[Start of section]
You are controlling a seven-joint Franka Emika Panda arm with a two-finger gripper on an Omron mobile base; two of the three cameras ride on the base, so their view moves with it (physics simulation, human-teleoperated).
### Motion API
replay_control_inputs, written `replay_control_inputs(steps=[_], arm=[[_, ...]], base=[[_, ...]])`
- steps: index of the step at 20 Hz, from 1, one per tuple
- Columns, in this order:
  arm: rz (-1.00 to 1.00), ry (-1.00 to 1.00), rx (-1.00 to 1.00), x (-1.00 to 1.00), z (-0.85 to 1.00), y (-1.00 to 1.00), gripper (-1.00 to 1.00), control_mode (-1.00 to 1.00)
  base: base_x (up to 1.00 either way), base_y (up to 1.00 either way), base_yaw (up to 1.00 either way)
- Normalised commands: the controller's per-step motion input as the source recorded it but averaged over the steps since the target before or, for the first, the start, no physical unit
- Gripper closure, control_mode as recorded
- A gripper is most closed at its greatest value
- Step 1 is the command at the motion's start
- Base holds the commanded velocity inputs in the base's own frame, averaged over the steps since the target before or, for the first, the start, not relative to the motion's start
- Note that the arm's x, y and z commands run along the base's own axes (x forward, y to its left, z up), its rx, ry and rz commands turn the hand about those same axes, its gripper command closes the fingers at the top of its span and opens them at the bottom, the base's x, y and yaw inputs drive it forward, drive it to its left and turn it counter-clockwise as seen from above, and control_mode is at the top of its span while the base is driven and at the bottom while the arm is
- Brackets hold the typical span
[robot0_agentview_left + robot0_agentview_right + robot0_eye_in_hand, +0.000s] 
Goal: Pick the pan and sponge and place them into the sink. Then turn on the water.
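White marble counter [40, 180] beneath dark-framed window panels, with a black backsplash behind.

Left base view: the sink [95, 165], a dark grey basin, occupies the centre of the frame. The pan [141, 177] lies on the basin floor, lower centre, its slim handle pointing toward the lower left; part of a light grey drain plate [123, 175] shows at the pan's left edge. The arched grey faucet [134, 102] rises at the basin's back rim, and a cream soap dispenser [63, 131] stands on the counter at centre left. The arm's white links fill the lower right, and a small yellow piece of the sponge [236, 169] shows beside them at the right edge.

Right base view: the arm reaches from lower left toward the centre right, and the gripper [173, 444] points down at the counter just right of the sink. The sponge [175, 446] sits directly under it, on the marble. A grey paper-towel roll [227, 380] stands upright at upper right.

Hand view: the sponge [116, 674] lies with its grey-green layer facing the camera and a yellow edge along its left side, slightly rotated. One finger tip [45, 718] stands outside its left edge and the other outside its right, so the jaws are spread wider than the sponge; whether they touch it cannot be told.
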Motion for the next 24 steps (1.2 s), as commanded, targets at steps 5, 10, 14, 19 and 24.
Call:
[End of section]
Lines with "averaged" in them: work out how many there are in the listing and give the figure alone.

2